Assigned task >> Report, as a single figure, how many lines in the records below include "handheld".

Dataset extract >>
-=-=-=-=-

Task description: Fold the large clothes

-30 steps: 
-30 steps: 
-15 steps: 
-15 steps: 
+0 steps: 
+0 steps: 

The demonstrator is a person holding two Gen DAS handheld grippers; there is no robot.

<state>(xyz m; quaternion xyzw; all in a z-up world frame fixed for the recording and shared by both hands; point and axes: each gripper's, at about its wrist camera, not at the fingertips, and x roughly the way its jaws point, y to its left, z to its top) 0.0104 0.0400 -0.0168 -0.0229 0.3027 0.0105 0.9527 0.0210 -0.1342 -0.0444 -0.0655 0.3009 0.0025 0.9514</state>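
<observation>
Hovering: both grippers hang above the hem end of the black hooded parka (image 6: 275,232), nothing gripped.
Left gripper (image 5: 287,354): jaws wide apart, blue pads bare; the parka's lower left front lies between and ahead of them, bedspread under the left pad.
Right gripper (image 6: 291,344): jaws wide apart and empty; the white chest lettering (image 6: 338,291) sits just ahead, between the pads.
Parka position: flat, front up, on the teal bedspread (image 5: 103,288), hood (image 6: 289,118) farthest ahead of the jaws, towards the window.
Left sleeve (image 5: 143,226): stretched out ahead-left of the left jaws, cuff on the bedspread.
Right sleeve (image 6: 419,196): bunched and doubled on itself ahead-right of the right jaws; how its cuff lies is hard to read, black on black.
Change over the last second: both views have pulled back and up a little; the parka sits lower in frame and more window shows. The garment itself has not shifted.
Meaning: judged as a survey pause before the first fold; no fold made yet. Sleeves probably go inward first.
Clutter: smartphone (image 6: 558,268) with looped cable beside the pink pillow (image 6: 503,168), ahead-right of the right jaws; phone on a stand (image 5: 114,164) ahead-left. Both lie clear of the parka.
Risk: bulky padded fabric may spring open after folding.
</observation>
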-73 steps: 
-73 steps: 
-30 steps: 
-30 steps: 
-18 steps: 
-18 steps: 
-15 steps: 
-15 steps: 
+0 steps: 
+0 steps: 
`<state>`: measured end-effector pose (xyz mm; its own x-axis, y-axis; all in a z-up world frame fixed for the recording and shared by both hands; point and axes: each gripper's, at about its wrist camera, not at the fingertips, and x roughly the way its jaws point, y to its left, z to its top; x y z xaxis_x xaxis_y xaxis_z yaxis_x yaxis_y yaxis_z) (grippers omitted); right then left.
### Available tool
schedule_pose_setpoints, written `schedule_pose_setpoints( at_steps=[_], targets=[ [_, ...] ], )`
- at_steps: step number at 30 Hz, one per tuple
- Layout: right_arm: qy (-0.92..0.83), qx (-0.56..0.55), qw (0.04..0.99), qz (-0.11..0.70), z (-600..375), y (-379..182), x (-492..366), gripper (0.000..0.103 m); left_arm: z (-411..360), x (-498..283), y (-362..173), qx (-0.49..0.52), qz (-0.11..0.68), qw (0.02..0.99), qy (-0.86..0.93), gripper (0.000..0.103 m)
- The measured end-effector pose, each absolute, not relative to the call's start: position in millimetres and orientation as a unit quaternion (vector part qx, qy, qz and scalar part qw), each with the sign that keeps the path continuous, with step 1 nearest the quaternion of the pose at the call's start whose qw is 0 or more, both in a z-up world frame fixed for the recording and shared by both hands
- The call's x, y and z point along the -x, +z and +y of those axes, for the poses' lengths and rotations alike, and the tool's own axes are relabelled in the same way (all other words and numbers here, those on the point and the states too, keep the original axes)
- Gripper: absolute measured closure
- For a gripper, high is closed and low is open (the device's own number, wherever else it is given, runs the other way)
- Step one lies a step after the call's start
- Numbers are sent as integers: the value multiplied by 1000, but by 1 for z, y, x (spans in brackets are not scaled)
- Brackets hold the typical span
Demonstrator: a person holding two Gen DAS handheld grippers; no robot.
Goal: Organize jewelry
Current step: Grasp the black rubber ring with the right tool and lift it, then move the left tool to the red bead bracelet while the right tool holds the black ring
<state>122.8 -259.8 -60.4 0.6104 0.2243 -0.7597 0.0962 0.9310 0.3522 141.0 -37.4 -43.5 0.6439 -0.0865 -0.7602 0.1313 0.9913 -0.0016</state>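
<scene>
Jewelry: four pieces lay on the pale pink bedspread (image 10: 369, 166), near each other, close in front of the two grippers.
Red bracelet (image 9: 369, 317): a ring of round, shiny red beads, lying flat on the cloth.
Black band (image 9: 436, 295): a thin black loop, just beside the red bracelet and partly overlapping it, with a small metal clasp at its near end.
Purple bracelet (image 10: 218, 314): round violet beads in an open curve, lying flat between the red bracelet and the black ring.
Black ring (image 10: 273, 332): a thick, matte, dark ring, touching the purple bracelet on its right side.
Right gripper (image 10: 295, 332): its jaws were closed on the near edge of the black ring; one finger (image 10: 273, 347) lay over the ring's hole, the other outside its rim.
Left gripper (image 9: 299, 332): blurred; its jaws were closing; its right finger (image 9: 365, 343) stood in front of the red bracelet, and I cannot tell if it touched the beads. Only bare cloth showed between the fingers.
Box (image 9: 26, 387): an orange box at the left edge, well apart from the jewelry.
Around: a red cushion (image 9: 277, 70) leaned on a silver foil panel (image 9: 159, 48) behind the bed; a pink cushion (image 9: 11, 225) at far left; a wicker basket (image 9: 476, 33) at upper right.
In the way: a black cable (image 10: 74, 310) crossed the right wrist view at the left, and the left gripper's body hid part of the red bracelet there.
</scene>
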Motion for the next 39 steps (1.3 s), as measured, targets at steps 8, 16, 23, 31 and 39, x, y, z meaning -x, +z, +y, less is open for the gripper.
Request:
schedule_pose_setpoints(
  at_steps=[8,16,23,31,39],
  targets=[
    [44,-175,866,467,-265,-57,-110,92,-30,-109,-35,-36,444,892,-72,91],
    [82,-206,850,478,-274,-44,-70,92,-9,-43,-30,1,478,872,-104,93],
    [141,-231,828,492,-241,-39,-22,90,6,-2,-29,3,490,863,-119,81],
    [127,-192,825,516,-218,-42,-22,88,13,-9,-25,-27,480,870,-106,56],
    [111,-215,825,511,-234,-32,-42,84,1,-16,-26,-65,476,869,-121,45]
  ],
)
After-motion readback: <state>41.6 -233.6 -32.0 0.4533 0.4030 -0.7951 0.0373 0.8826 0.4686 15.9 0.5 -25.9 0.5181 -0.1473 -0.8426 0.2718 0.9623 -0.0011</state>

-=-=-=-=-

Solved problem >> 2